Papiery dłużne notowały solidne umocnienie na wszystkich głównych rynkach. Inwestorzy wreszcie przychylniej patrzyli na obligacje z rynków wschodzących, których globalne fundusze zanotowały w poprzednich miesiącach znaczące odpływy za sprawą obaw o wyschnięcie taniego finansowania z Fedu. Rentowności polskich 10-letnich papierów skarbowych zanurkowały w czasie czwartkowego handlu nawet o 23 pkt baz., do 4,21 proc. Jarosław Karpiński, zarządzający funduszami dłużnymi ING TFI, nie wyklucza, że rentowności będą dalej spadać. Jego zdaniem, w ciągu kilku tygodni możliwe jest nawet odrobienie całości strat z ostatnich trzech miesięcy. Jednak w dłuższym terminie dekoniunktura może wrócić. — Scenariusz bardzo powolnego odchodzenia Fedu od ultrałagodnej polityki pieniężnej wciąż jest bardziej prawdopodobny.
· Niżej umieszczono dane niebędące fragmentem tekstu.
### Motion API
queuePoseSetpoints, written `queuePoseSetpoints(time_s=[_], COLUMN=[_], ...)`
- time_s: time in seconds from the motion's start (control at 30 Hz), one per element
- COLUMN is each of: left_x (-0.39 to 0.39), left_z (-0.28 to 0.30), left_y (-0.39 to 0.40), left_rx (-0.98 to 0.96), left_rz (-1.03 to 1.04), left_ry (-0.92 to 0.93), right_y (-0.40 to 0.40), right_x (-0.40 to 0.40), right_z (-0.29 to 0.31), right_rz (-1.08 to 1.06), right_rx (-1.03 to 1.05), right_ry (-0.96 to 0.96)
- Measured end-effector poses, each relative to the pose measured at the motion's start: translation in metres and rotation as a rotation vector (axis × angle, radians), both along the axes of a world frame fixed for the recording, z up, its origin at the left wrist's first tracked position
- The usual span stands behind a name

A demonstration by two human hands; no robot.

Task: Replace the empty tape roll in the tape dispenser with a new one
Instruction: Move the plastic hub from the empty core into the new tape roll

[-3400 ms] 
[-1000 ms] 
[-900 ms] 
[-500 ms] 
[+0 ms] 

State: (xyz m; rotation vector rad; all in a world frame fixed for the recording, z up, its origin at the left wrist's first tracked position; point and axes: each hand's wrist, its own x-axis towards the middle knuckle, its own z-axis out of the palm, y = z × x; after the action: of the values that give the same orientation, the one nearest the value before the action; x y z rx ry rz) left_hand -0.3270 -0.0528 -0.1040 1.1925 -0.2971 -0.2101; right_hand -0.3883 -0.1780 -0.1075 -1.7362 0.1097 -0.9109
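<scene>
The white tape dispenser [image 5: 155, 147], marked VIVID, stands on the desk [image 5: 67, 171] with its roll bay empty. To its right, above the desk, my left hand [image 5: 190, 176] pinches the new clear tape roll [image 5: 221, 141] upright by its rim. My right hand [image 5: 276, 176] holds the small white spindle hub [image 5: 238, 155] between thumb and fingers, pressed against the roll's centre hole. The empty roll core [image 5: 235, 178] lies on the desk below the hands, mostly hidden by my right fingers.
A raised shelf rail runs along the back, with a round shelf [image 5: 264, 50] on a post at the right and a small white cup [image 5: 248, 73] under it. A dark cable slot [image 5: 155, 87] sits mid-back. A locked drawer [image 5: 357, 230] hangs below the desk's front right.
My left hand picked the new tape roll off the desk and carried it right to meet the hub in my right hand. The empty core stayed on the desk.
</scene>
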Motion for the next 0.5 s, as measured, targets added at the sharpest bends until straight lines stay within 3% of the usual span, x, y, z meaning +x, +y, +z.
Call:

To wspiera nasze oczekiwania stopniowego wzrostu rentowności polskich obligacji w średnim terminie — mówi Piotr Bujak, ekonomista Nordei. — Stan światowej gospodarki wcale tak szybko się nie poprawia. Dlatego po początkowej euforii oczekiwałbym powiększenia niekorzystnej dla nas różnicy w rentownościach obligacji z rynków wschodzących i rozwiniętych — dodaje Jarosław Karpiński.

AKCJE

Święto inwestorów

Inwestorzy z globalnych rynków hucznie uczcili perspektywę utrzymania dopływu płynności z Fedu na dotychczasowym poziomie. Największe zwyżki zaobserwować można było na rynkach azjatyckich, które najbardziej ucierpiały w korekcie związanej z obawami o cięcie słynnego QE. W Warszawie szał zakupów ograniczył się do spółek z WIG20 i mWIG40, które tradycyjnie pozostają w kręgu zainteresowań zagranicznych inwestorów. — Decyzja Fedu napawa optymizmem. Nowe pieniądze płyną na rynek kapitałowy, gospodarka się rozwija, a czynniki ryzyka są wyolbrzymione. Odwaga Fedu w zasilaniu rynku w nową płynność pomoże zwłaszcza rynkom z tych krajów, które są uzależnione od finansowania zewnętrznego, czyli takim jak Indie czy Turcja — komentował Adam Łukojć, zarządzający funduszami Skarbiec TFI. Inni specjaliści zwracają jednak uwagę na negatywne aspekty decyzji Fedu. Wycofanie się z poprzednich zapowiedzi zagraża wiarygodności banku, a obniżenie prognoz tegorocznego wzrostu w USA nie napawa optymizmem. — W dłuższym terminie inwestorzy zaczną patrzeć na fundamenty i trzeba się liczyć z korektą — ostrzega jednak Andrzej Lis, zarządzający funduszami Noble Funds TFI.